Her latest target (well, the last person Inez had seen her target) had been Buck. It had been one of those classic comedic confrontations, a tall strong fully-grown man unable to cope with the arguments of a five-year-old girl. Poor Buck had always been defenseless against the attacks of little Angie. He had once commented that she had Ezra wrapped around her little finger but, in truth, she was even better at getting what she wanted from Buck. Ezra, at least, could spot a con from a mile away.

When Inez had wandered over to the two of them, she found Buck desperately trying to change the subject and Angelica doggedly persistent. Her interference was greeted with a grateful sigh from Buck and a resentful glare from Angelica. Inez had tried to use the opportunity to talk to her. But a momentary distraction from a customer at the bar had given the child enough time to slip away and she’d disappeared again. Inez had asked Buck where she’d gone but he had been so relieved to be free of the onslaught that he hadn’t noticed.

Inez sighed. Angelica was definitely avoiding her. Now that she thought about it, she had threatened to tie the child up if she tried to gain access to Ezra. Angelica was probably afraid of that or a similar form of retribution.

How had she managed to set up so many misunderstandings and false suspicions? It also seemed that somehow, somewhere along the way, Ezra had begun to form a suspicion that Inez might be rekindling her old relationship with Buck.

It was just so ridiculous! Inez knew that only her concern about Ezra’s illness had kept her anger in check. If he had been well, they would certainly have had a spectacular confrontation by now.

She really didn’t understand how could he suspect such a thing? She and Buck were good friends. She was entitled to be friends with him and any other man she chose without any ridiculous jealousy. After all, Ezra had close friends who were women and he expected Inez to accept that. She was expected not to resent his interactions with Mary Travis or any of the other women around town. And she did trust him in this regard. So why couldn’t he trust her? How could he possibly think that she would be unfaithful to him, even in her heart? Did he think that she was that fickle and shallow?

Suddenly, Ezra took in a sharper breath and his eyes snapped open. She reached down and squeezed his shoulder.

"It’s alright, Ezra." Inez knew there was a faint edge to her voice but she couldn’t help it. She had sequestered this away for days and now it refused to be contained.

Ezra blinked at her. "Inez..."

"I’m here."

"Angelica?"

"Outside somewhere. I don’t know where. She is very much her father’s daughter. No one seems to know what she is thinking."

He heard the anger in her tone and, already disorientated, could make no sense of it. "What?"

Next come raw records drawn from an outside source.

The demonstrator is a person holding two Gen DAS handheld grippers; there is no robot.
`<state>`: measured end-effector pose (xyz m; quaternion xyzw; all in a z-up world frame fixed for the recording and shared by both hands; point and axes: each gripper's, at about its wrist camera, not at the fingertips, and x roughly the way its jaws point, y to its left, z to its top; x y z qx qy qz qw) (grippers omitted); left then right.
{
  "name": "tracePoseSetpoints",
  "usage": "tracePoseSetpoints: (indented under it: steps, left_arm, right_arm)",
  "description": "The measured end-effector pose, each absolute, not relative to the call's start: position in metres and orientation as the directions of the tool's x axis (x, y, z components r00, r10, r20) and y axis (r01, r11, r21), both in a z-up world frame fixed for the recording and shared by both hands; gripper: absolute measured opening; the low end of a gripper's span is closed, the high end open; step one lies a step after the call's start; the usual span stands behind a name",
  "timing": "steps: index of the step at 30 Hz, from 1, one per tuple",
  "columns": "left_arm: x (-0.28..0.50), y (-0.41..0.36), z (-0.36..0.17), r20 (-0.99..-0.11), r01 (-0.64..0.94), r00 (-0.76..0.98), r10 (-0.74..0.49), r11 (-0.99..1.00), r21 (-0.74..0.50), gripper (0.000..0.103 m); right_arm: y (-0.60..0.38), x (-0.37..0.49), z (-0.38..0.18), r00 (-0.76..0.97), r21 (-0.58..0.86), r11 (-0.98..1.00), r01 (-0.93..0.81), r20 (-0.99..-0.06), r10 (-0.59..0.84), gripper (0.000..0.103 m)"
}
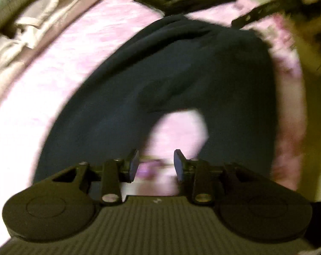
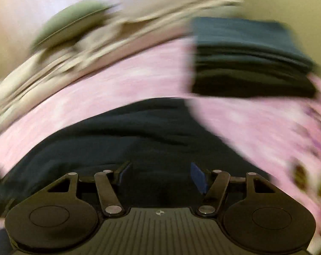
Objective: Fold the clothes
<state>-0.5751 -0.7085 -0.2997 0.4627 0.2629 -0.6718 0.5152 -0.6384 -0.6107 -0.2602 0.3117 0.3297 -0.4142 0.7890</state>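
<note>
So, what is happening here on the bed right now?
A person with a gripper in each hand is folding clothes on a pink bedspread. A dark garment lies spread out and is not folded yet. The left gripper and the right gripper are both open above it and hold nothing. A stack of folded dark clothes sits further back, near some beige bedding.

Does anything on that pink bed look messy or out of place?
Only the dark garment in front: it lies spread and rumpled on the pink cover, unlike the neat folded dark stack behind it. Crumpled beige bedding lies at the far edge.
</note>
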Motion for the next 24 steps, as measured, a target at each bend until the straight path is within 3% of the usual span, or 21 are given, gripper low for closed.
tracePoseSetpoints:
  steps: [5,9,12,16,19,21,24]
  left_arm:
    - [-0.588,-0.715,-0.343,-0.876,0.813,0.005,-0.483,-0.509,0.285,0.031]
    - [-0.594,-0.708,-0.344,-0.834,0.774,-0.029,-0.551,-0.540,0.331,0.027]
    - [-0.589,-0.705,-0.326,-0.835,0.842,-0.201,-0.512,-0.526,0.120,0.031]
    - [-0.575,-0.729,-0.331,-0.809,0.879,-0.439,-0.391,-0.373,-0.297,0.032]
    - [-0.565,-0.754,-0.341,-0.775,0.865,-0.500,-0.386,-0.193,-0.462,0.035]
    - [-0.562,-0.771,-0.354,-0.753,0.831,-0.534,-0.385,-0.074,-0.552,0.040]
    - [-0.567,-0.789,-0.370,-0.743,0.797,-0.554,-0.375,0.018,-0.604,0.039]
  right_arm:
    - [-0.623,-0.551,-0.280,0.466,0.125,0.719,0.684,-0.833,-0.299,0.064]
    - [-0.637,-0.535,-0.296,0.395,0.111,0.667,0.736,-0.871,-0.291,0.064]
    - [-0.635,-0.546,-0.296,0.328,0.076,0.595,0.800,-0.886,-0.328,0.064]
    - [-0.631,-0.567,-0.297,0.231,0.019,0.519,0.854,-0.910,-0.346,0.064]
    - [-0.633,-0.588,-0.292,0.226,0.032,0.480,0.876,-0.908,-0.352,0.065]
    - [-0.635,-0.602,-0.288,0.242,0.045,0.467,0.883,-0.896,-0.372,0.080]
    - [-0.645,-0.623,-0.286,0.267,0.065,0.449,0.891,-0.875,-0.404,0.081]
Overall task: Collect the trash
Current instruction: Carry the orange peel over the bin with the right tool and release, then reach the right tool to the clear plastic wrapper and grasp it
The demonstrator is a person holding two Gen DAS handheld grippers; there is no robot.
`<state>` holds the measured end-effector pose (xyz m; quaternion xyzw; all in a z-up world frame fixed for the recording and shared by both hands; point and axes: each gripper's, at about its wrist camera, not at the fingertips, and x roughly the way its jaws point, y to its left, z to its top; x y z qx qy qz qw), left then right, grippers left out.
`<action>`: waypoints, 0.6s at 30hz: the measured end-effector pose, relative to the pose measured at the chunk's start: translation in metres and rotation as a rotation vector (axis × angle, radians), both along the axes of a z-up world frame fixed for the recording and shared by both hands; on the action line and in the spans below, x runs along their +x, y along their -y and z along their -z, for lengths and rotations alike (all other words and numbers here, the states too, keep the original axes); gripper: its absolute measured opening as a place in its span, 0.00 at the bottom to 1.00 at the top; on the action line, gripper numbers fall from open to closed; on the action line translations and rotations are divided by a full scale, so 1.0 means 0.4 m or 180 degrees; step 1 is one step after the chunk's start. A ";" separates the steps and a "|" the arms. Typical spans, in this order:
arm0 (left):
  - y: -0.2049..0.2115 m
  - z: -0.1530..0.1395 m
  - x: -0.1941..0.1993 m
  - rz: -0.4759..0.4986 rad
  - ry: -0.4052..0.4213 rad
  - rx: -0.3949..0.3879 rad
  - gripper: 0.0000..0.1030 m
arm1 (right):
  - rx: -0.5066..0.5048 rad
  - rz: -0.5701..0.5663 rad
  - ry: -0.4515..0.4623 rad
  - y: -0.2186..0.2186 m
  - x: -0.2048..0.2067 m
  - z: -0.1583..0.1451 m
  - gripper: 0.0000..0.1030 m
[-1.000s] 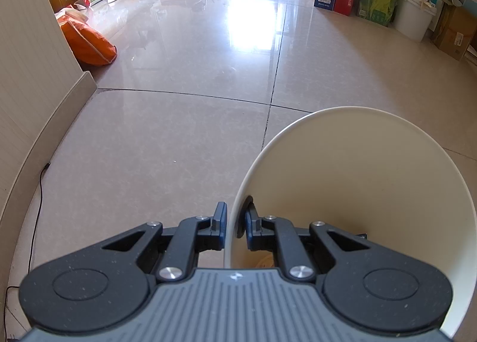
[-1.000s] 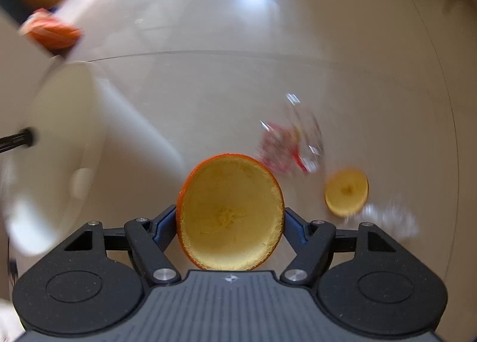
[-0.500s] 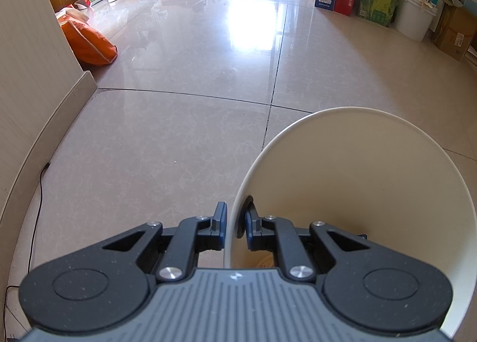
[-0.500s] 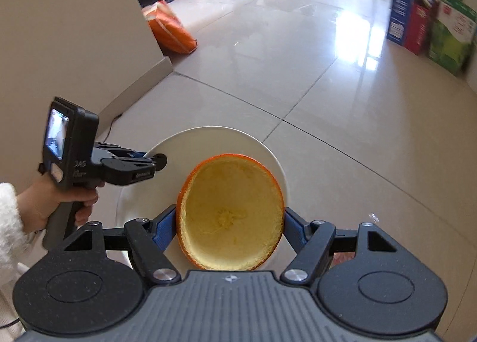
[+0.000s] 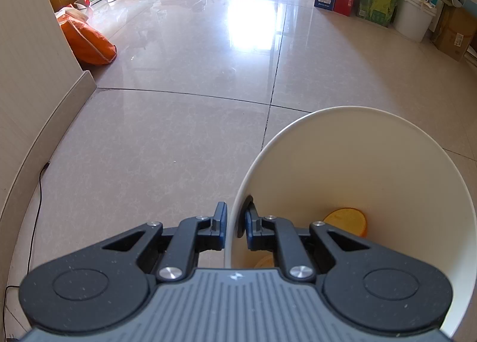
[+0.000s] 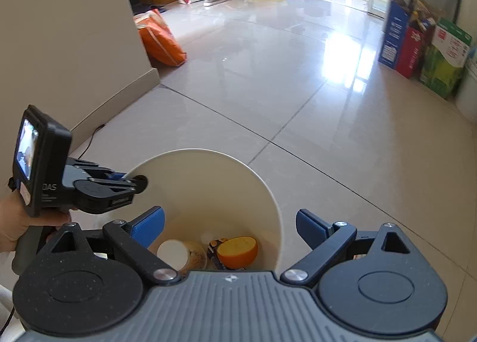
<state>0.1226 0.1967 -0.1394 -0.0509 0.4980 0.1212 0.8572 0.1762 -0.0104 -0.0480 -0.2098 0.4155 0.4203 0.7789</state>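
Right view alone shows bin contents: orange peel half (image 6: 237,248) at white bin (image 6: 269,193) bottom beside round white lid (image 6: 172,253). Right gripper (image 6: 229,225) over bin mouth, jaws opening, nothing between. Left gripper (image 5: 234,222) clamps bin rim. Left view: peel (image 5: 347,220) partly hidden by finger.

One bin (image 6: 268,193), one orange peel half (image 6: 237,251), perhaps two other scraps inside.
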 end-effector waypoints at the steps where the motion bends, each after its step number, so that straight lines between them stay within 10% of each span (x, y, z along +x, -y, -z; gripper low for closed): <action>1: 0.000 0.000 0.000 -0.0001 0.0000 -0.0001 0.11 | 0.0008 0.0017 -0.0015 0.010 0.005 0.001 0.95; 18: -0.001 -0.002 0.001 0.0005 0.0000 0.0009 0.11 | -0.0012 0.0525 0.0122 0.242 0.062 0.060 0.96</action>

She sighed. "Nevermind. Would you like some water?"

He nodded and she poured a glassful and then helped him lever himself up far enough to drink it. When she took the glass away, he sighed and closed his eyes as he leaned back.

But, despite the effort expended to imbibe it, the water had revived him a little. He opened his eyes again and looked steadily into hers. "What’s the matter?"

"Nothing," she stated automatically.

He managed to raise an eyebrow. "Everythin’s...completely alright?"

Inez mentally shrugged. Well, if he wanted to know.

"Well, you know that Buck and I have been together."

He looked startled and somewhat hurt. "When?"

She sighed. "So long ago now, that it seems like a lifetime ago."

His relief was patently obvious. "Oh...yes, of course...I know."

Inez frowned at him and the anger in her tone deepened. "But, even just then, you thought that I meant more recently."

"Well,...you said..."

"Why would you suspect me of such a thing?"

"I don’t...suspect you."

"You just did!"

"I..." He didn’t really have an answer. He didn’t even understand how the question had arisen.

"Don’t you trust me, Ezra?"

"I trust you...with my life."

"But not with your heart."

"I trust you...with everything...I can afford...to lose."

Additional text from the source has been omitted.